**What is required**.
Looking at the listing below, retype exactly the lines starting at the one containing "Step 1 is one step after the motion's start" and ending at the one containing "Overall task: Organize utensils", both included, and nothing else.

**Source data**.
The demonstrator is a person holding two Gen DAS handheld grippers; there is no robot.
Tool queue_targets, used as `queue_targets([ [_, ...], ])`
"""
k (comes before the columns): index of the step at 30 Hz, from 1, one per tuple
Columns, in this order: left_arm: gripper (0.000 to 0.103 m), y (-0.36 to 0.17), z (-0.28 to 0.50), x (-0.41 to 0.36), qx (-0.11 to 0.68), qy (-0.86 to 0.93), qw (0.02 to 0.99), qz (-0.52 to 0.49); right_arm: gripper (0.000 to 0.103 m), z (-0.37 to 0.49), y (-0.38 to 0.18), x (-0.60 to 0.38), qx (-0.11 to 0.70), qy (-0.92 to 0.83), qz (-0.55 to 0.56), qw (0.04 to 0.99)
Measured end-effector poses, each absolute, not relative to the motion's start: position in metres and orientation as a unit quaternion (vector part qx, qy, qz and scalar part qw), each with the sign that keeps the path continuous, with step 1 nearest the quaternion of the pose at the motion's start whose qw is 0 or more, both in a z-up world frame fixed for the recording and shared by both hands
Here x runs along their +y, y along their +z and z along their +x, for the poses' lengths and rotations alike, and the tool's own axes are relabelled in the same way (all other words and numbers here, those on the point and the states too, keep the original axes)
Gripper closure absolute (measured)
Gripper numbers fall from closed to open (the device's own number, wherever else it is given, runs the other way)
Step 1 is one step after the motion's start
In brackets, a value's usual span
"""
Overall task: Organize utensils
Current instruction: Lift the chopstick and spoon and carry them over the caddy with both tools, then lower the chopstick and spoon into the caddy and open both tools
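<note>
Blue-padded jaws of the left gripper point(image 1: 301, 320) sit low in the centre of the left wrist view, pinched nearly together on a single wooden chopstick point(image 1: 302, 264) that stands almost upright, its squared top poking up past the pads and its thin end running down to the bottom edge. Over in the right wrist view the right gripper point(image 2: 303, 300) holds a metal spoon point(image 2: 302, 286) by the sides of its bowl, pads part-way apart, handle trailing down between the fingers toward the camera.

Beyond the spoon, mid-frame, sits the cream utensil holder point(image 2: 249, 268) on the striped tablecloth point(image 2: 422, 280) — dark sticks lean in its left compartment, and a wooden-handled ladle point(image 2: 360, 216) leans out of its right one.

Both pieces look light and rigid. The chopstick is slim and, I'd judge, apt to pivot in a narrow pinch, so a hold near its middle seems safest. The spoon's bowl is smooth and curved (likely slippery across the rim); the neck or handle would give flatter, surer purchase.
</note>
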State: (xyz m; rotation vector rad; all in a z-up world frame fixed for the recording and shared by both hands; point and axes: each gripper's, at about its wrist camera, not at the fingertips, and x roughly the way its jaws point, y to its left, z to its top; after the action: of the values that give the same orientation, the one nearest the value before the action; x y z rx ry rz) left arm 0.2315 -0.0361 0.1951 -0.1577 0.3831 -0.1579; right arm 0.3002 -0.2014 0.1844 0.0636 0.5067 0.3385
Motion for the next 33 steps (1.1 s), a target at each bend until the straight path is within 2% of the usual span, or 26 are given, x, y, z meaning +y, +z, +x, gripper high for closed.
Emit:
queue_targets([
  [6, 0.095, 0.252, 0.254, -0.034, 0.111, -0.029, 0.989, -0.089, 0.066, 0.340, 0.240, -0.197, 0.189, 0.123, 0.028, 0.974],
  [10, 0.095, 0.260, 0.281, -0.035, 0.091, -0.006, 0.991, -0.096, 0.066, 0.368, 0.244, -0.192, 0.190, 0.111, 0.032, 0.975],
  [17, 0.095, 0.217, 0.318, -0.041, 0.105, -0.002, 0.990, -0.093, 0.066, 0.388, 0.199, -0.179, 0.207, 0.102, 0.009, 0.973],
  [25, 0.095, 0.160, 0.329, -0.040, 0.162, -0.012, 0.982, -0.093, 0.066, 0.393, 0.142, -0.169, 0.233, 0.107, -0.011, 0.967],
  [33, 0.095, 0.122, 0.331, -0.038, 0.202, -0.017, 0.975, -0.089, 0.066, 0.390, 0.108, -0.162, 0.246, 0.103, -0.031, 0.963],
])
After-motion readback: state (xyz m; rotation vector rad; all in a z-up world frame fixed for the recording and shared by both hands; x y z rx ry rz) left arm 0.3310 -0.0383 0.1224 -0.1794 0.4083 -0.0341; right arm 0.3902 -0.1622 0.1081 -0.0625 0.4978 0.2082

**Final answer**.
Step 1 is one step after the motion's start
In brackets, a value's usual span
"""
Overall task: Organize utensils

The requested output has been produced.